**TASK DIRECTIONS**
What you return should match the data word for word, minus the images.
RECORDED DATA below:
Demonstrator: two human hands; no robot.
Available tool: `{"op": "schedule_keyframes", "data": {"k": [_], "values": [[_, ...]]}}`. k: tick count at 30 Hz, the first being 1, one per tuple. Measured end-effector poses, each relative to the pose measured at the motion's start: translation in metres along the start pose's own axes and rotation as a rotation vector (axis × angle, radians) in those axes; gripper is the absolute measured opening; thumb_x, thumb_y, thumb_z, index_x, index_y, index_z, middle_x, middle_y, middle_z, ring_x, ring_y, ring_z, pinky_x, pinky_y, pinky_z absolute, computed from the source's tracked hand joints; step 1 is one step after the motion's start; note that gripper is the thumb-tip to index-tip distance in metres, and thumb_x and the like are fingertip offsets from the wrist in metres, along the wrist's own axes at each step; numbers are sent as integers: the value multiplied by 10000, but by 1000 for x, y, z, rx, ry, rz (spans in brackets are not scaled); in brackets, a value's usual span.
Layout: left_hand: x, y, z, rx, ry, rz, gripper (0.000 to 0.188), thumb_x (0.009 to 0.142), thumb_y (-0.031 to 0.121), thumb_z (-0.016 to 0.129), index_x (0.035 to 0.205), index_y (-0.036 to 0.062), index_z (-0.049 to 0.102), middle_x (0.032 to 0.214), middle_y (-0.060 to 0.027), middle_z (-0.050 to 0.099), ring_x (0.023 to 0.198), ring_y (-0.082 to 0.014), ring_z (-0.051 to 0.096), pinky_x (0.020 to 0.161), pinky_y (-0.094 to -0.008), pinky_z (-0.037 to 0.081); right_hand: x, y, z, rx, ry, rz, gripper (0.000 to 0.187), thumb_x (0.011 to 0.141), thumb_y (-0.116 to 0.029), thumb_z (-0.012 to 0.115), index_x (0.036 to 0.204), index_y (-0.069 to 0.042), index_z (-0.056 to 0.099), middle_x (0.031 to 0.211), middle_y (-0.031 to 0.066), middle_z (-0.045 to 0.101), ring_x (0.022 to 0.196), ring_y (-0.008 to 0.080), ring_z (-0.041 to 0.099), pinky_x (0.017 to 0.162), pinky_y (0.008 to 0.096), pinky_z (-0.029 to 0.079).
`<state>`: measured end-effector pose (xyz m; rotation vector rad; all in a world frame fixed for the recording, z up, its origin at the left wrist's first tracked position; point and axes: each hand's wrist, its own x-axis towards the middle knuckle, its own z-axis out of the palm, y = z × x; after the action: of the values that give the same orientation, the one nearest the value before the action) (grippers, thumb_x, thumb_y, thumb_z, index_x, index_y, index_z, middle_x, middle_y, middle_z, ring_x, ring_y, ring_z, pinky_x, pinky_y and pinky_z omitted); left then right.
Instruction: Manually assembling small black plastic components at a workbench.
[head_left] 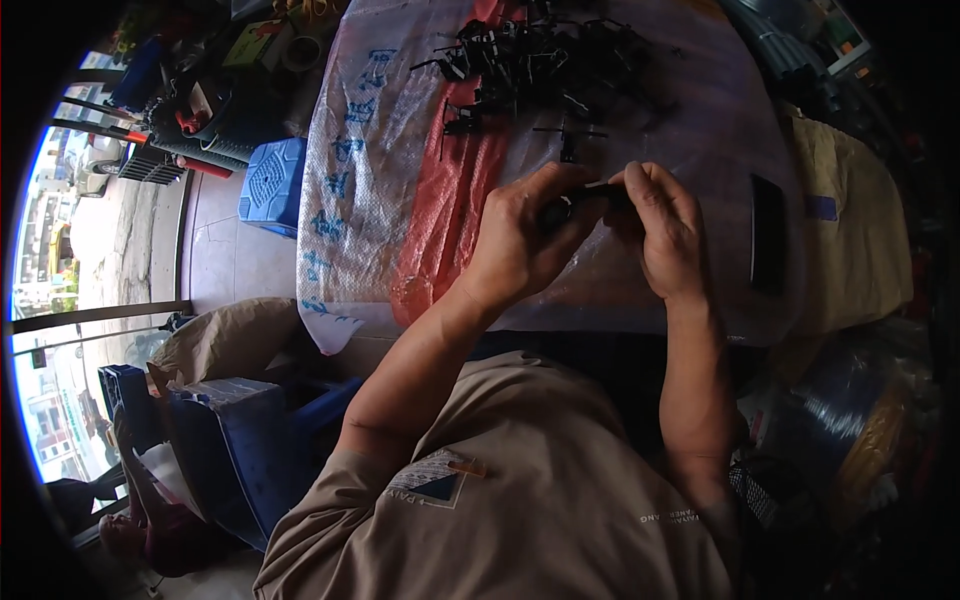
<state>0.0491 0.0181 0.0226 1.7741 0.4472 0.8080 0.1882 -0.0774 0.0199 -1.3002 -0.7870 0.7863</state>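
Observation:
Over the middle of the covered table, my left hand [530,228] and my right hand [664,222] are close together. Between them is a small black part [598,190], gripped by the fingers of both; its exact kind is too dark to make out. My left fingers curl round its near end, and my right thumb and fingertips pinch the other. Just beyond the hands a thin black piece with crossing arms [568,143] lies alone. Farther back spreads a tangled pile of black plastic-looking parts [540,65].
A translucent woven sheet [345,180] with a red stripe covers the table. A dark flat rectangle [768,235] lies at the right. Left are a blue plastic stool [273,185] and a blue chair [240,450]. A tan sack [855,220] stands right.

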Motion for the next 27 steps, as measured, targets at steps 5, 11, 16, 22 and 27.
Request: {"op": "schedule_keyframes", "data": {"k": [5,11,16,22,27], "values": [[-1,2,2,-68,-44,-44,239,837,33,660,1069,-17,637,875,-119,683,789,-171,679,700,-292,529,-13,7,-5,6,-45,-168,167,947,-137,578,1065,-28,626,904,24,609,775,92,575,693,228,478],[-2,0,12,-63,-22,45,215,820,16,659,1033,-5,644,860,-118,680,765,-186,687,669,-283,531,-16,14,-12,-60,-68,-264,159,928,-47,560,1072,-31,625,1020,37,602,853,109,592,741,236,496],[-4,1,16,131,31,212,151,788,7,664,937,5,643,816,-128,667,700,-247,683,615,-299,528,-17,14,-14,-114,-88,-327,172,921,-23,542,1076,-17,617,1035,48,601,850,108,588,748,238,494],[-9,-1,20,58,12,68,113,839,3,654,951,-17,655,835,-115,678,752,-140,643,663,-262,494,-20,22,-17,74,-77,-217,180,906,-70,559,1067,-11,612,970,47,611,799,97,571,714,238,489],[-15,-4,23,155,39,59,106,841,1,642,945,-16,652,845,-98,663,745,-122,624,667,-266,494,-18,30,-19,85,-91,-190,193,885,-78,554,1054,-7,615,954,25,609,795,74,549,710,221,462]]}}
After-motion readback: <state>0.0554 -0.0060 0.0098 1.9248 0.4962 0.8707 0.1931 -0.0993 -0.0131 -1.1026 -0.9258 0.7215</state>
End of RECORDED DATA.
**YOUR SOLUTION**
Demonstrator: two human hands; no robot.
Available tool: `{"op": "schedule_keyframes", "data": {"k": [_], "values": [[_, ...]]}}`. k: tick count at 30 Hz, the first being 1, one per tuple. Measured end-effector poses, each relative to the pose measured at the motion's start: translation in metres along the start pose's own axes and rotation as a rotation vector (axis × angle, radians) in those axes; gripper is the absolute measured opening; thumb_x, thumb_y, thumb_z, index_x, index_y, index_z, middle_x, middle_y, middle_z, ring_x, ring_y, ring_z, pinky_x, pinky_y, pinky_z absolute, computed from the source's tracked hand joints; step 1 is one step after the motion's start; note that gripper is the thumb-tip to index-tip distance in metres, and thumb_x and the like are fingertip offsets from the wrist in metres, along the wrist's own axes at each step; numbers are sent as integers: the value multiplied by 10000, but by 1000 for x, y, z, rx, ry, rz (spans in brackets are not scaled); in brackets, a value's usual span.
Layout: left_hand: x, y, z, rx, ry, rz, gripper (0.000 to 0.188), thumb_x (0.009 to 0.142), thumb_y (-0.031 to 0.121), thumb_z (-0.016 to 0.129), index_x (0.035 to 0.205), index_y (-0.036 to 0.062), index_z (-0.049 to 0.102), middle_x (0.032 to 0.214), middle_y (-0.060 to 0.027), middle_z (-0.050 to 0.099), ring_x (0.023 to 0.198), ring_y (-0.082 to 0.014), ring_z (-0.051 to 0.096), pinky_x (0.020 to 0.161), pinky_y (-0.094 to -0.008), pinky_z (-0.037 to 0.081); right_hand: x, y, z, rx, ry, rz, gripper (0.000 to 0.187), thumb_x (0.011 to 0.141), thumb_y (-0.116 to 0.029), thumb_z (-0.012 to 0.115), index_x (0.036 to 0.204), index_y (-0.069 to 0.042), index_z (-0.056 to 0.099), middle_x (0.031 to 0.211), middle_y (-0.031 to 0.066), middle_z (-0.045 to 0.101), ring_x (0.022 to 0.196), ring_y (-0.008 to 0.080), ring_z (-0.041 to 0.099), pinky_x (0.017 to 0.162), pinky_y (0.008 to 0.096), pinky_z (-0.029 to 0.079).
`<state>`: measured end-effector pose (xyz m; rotation vector rad; all in a world frame fixed for the recording, z up, its origin at the left wrist's first tracked position; point and axes: each hand's wrist, its own x-axis towards the middle knuckle, its own z-axis out of the palm, y = z × x; after the action: of the values that give the same orientation, the one nearest the value before the action) (grippers, thumb_x, thumb_y, thumb_z, index_x, index_y, index_z, middle_x, middle_y, middle_z, ring_x, ring_y, ring_z, pinky_x, pinky_y and pinky_z omitted); left then right.
Instruction: Manually assembling small black plastic components at a workbench.
[head_left] 
<state>0.0491 0.0181 0.0226 1.7741 0.4472 0.8080 0.1882 -0.0774 0.0199 -1.3002 -0.7870 0.7863</state>
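Observation:
Over the middle of the covered table, my left hand [530,228] and my right hand [664,222] are close together. Between them is a small black part [598,190], gripped by the fingers of both; its exact kind is too dark to make out. My left fingers curl round its near end, and my right thumb and fingertips pinch the other. Just beyond the hands a thin black piece with crossing arms [568,143] lies alone. Farther back spreads a tangled pile of black plastic-looking parts [540,65].
A translucent woven sheet [345,180] with a red stripe covers the table. A dark flat rectangle [768,235] lies at the right. Left are a blue plastic stool [273,185] and a blue chair [240,450]. A tan sack [855,220] stands right.
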
Motion for the next 27 steps, as measured, targets at steps 5, 11, 16, 22 and 27.
Request: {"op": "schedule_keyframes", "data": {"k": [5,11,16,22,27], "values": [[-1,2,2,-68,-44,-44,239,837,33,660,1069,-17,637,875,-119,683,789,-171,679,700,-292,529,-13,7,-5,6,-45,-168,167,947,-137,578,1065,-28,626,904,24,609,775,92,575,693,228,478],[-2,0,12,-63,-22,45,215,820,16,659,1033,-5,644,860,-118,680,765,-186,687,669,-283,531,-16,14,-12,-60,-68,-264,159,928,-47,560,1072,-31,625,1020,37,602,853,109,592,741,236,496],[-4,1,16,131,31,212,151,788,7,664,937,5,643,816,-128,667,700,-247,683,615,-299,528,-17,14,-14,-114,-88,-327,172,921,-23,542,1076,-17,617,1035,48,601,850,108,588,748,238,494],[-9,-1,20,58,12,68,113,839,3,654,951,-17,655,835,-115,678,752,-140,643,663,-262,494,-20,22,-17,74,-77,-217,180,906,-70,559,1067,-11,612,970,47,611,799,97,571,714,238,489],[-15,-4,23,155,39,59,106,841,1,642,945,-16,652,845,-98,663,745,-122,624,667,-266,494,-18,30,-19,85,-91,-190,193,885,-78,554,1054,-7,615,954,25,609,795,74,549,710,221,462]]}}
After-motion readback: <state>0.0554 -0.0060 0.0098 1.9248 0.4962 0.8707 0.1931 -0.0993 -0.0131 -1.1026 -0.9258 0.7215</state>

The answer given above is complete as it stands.